The-Art-of-Problem-Solving-in-Software-Engineering_How-to-Make-MySQL-Better

4.12 Software Testing

4.12.1 The Importance of Testing for MySQL Developers

Testing and development are inseparable for MySQL developers. Due to the complex internal mechanisms of MySQL, external testers often struggle to grasp its logic and typically can only conduct black-box testing. Given MySQL’s complexity, as many test cases as possible are generally required to reduce the workload of regression testing. Therefore, MySQL developers need to understand how to effectively utilize test cases to test their own programs.

4.12.2 Balancing Test Cases and Development Efficiency

Not every problem necessitates designing test cases; sometimes, the complexity of designing test cases exceeds that of fixing the code. For example, with Paxos-based communication within MySQL, there are no specific test cases, primarily relying on extensive manual testing by developers.

The principle of test case design should be to provide test cases where the cost is reasonable, avoiding them where the cost is excessive. Balancing this relationship effectively improves development efficiency.

It’s worth noting that the test cases for Group Replication have been found to be too lax, leading to significant challenges in regression testing after refactoring. Excessive and lax test cases can consume substantial development time, making it difficult to determine whether the problem lies with the test cases themselves or with the refactored code.

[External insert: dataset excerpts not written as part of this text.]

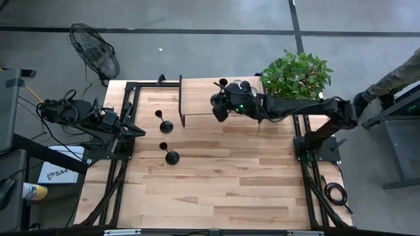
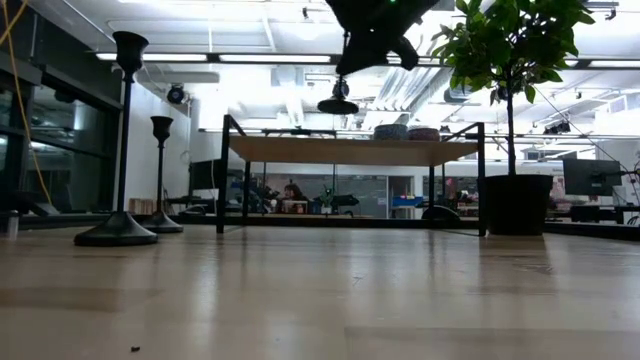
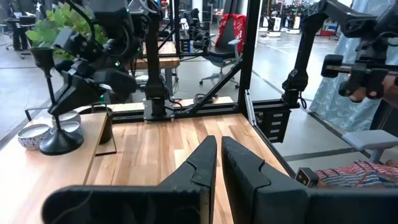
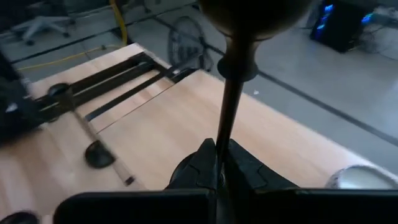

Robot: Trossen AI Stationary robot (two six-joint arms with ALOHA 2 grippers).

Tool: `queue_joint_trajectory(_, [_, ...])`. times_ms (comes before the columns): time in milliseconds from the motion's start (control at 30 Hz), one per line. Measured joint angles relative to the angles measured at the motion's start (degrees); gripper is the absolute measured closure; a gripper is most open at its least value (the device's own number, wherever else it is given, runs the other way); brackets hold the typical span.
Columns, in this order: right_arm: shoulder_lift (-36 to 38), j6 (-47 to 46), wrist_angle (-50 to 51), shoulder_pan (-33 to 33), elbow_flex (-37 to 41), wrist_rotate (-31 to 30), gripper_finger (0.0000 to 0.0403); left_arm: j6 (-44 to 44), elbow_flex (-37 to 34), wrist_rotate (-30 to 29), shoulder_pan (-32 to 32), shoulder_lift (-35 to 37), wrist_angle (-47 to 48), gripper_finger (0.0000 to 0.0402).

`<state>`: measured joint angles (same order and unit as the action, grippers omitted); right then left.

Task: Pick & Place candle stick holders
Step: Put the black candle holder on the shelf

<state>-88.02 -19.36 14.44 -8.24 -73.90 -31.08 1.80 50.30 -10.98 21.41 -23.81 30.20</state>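
One candle holder (image 4: 227, 118) is clamped by its stem in the right gripper (image 4: 219, 163) above the raised shelf (image 1: 200, 98), two others (image 1: 166, 124) (image 1: 171, 156) stand on the table (image 1: 216, 183), and the left gripper (image 3: 217, 163) is held closed, empty, at the table's left edge.

Pretty bright and even overall thanks to the ceiling light strips (image 2: 300, 57) blowing out a bit in the low view, with soft glare on the table (image 2: 320, 300) up close where it goes blurry, and the right wrist view is dimmer and smeary.
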Motion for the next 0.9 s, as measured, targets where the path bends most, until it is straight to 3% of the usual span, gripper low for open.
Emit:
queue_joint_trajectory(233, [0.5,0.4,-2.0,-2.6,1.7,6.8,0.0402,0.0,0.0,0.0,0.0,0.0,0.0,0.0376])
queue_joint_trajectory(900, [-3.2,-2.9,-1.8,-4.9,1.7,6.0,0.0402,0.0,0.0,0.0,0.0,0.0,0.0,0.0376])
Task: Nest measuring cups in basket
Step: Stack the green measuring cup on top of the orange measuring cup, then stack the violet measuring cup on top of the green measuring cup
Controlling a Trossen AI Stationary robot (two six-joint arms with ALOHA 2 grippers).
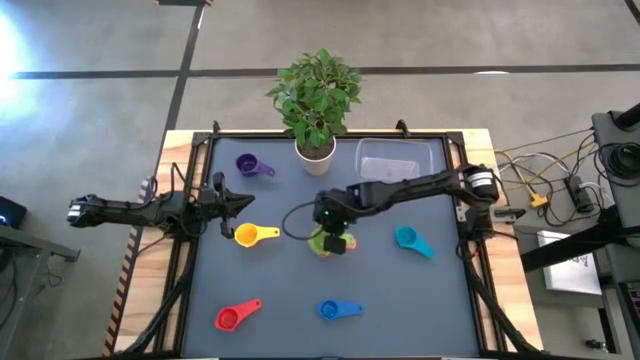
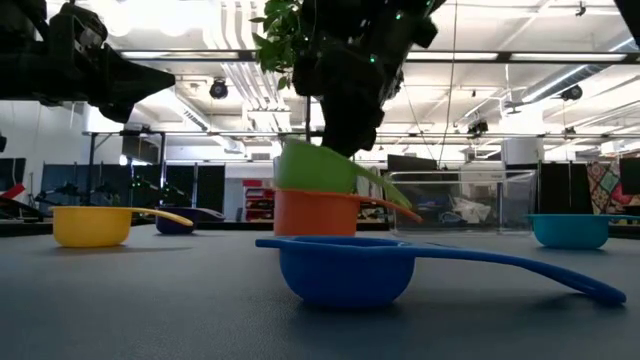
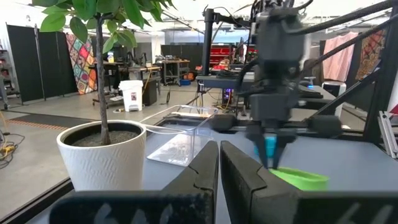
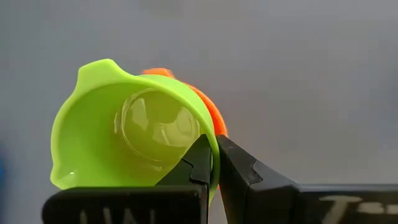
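Note:
My right gripper (image 1: 334, 240) is at the table's middle, shut on the green measuring cup (image 4: 130, 130). That cup sits tilted in the orange cup (image 2: 315, 213), which stands on the mat. My left gripper (image 1: 240, 203) hovers shut at the left, just beyond the yellow cup (image 1: 255, 235). The purple cup (image 1: 252, 166) lies far left, the teal cup (image 1: 412, 240) right, and the red (image 1: 235, 316) and blue (image 1: 340, 310) cups near the front edge. The clear basket (image 1: 390, 160) stands at the far side, right of the plant pot. My right gripper pinches the green cup's rim wall (image 4: 208, 163), one finger inside the bowl and one outside. The fingers come from above, pointing down. The cup is tilted, its lower part (image 2: 305, 182) inside the orange cup and its handle (image 2: 385, 190) slanting down to the side.
A white plant pot (image 1: 315, 150) with a leafy plant stands at the far edge, left of the basket. The mat has open room between the scattered cups. A raised black frame (image 1: 200, 140) borders the mat. Cables lie off the table's right side.

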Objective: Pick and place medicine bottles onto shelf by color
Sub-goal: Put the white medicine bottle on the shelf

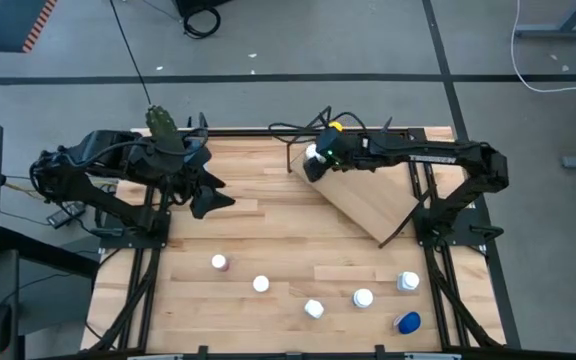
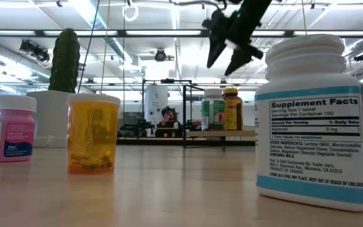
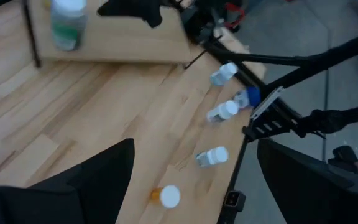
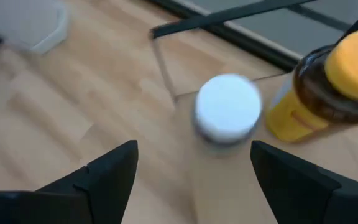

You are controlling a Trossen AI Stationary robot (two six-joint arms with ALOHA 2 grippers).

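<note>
We held right gripper (image 4: 191,180) above shelf's (image 1: 368,195) far corner, fingers apart, empty. White-capped bottle (image 4: 227,107) stood upright directly beneath, touching nothing of ours; yellow-capped bottle (image 4: 337,84) just beside it. Remaining bottles (image 1: 363,297) stood along table's near edge, well apart from both grippers. Left gripper (image 1: 206,192) hovered open over left half, nearer pink one (image 1: 219,263), we judged.

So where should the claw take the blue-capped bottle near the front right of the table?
The blue-capped bottle seems to lie on its side, cap towards the table's edge. Come straight down and close the claw across its body, not the cap; a round body may roll, so pinch across the roll direction.
</note>
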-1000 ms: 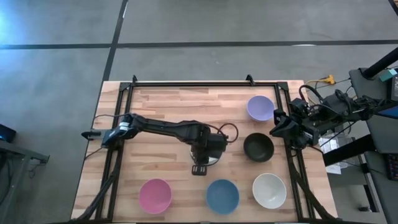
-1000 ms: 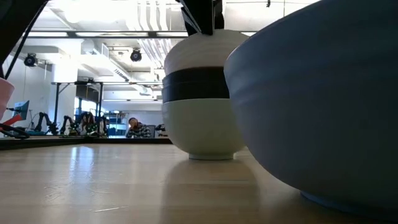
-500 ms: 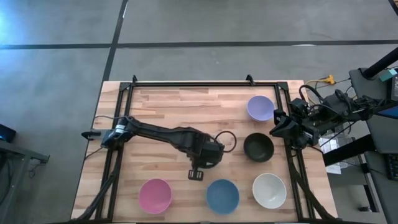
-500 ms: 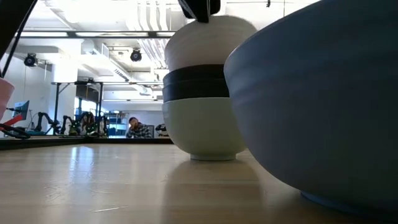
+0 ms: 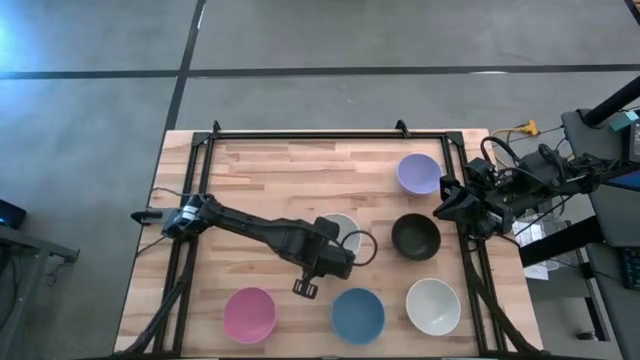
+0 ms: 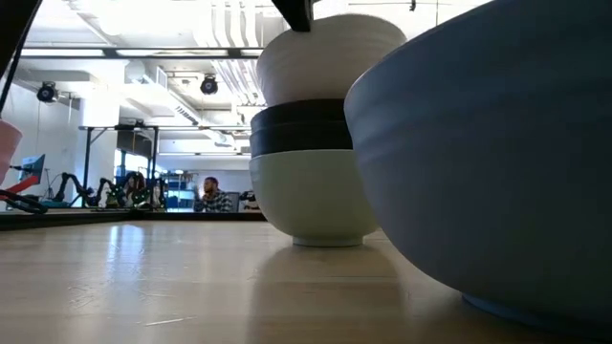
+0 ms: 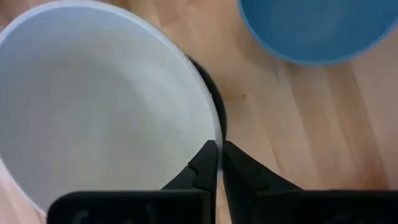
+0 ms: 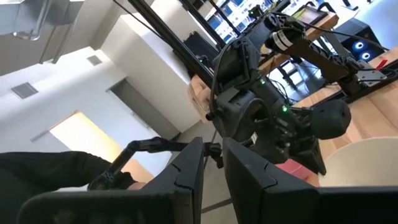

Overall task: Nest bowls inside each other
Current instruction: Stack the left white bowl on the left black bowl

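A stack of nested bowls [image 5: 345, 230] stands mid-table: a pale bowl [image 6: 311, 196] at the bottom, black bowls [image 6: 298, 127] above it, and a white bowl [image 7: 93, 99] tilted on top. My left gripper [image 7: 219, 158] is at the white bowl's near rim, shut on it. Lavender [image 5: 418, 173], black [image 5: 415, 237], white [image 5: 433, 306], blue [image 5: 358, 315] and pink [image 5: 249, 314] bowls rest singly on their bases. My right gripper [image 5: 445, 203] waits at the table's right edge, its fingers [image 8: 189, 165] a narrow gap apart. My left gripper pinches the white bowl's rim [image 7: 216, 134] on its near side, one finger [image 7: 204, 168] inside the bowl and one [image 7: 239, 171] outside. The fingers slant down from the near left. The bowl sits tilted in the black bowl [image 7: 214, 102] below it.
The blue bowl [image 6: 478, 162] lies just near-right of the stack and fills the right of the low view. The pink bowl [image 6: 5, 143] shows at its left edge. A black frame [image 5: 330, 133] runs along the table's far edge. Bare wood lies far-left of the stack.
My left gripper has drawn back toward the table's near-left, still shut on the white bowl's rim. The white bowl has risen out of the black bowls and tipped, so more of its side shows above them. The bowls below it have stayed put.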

4.12.3 Ensuring Consistency in the Testing Environment

Testing results can fluctuate due to various environmental factors, necessitating consistent environments to ensure fairness. The introduction of SSDs has significantly reduced MySQL’s I/O wait times; however, if SSD performance degradation is not monitored during testing, results may diverge from expectations. Using commands such as fstrim -a can mitigate SSD degradation effects, ensuring tests are less affected.

Linux operating systems utilize I/O caching, which can lead to variability in test results, especially over long intervals between tests. Therefore, it’s advisable to minimize the time gap between two tests and repeat the initial test to assess fluctuations. If significant, the test results may become invalid.

In this book, testing tools like BenchmarkSQL or SysBench are typically employed. BenchmarkSQL increases data volume over time, so for fairness and comparability of performance, tests commence after database refactoring to ensure reproducibility of results.

4.12.4 How to Test Efficiently?

The most efficient testing method is to utilize real online traffic for evaluation directly. However, this can be too risky for databases. A safer approach is to replicate online traffic into a dedicated testing environment.

In Oracle, Database Replay enables testing a system with real production workloads, helping identify potential problems before implementing changes on the production system. Any workload period can be captured with little overhead and used to drive a test system, maintaining the concurrency and load characteristics of the real workload. Maintaining these characteristics is crucial, as current testing solutions often lack synchronization based on data dependencies. Without proper synchronization, the workload does not perform as required, leading to poor coverage and inadequate load, leaving many problems undetected. Database Replay’s data-based synchronization makes testing realistic and helps discover potential problems [34].

In MySQL, a common strategy involves taking a MySQL secondary instance offline for testing, configuring the necessary cluster, and replicating online MySQL requests to this new testing primary. The closer the testing primary resembles the production environment, the more accurate the test results. There are various methods to replicate online MySQL requests. This book recommends the open-source tool TCPCopy [60]. By using TCPCopy, many online problems have been successfully mitigated, laying a solid foundation for MySQL proxy enhancements [61]. For testing a MySQL cluster, replicating online requests to the testing system using TCPCopy allows us to evaluate whether the modifications achieve the expected outcomes, such as performance improvements, and robustness.

4.12.5 Is Testing About Discovering Problems or Verifying Them?

Testing serves not only to verify known problems but also to uncover new ones. Verification of problems is the initial step to ensure that the software behaves as expected. Subsequently, the focus shifts to actively discovering potential problems within the program, preempting their discovery by testers. Adopting this strategy during the process of improving MySQL fundamentally ensures the quality of MySQL modifications. Practical experience has validated this approach as highly effective. Where possible, replicating online traffic for testing provides a robust means to identify potential problems within the software, further enhancing its overall quality.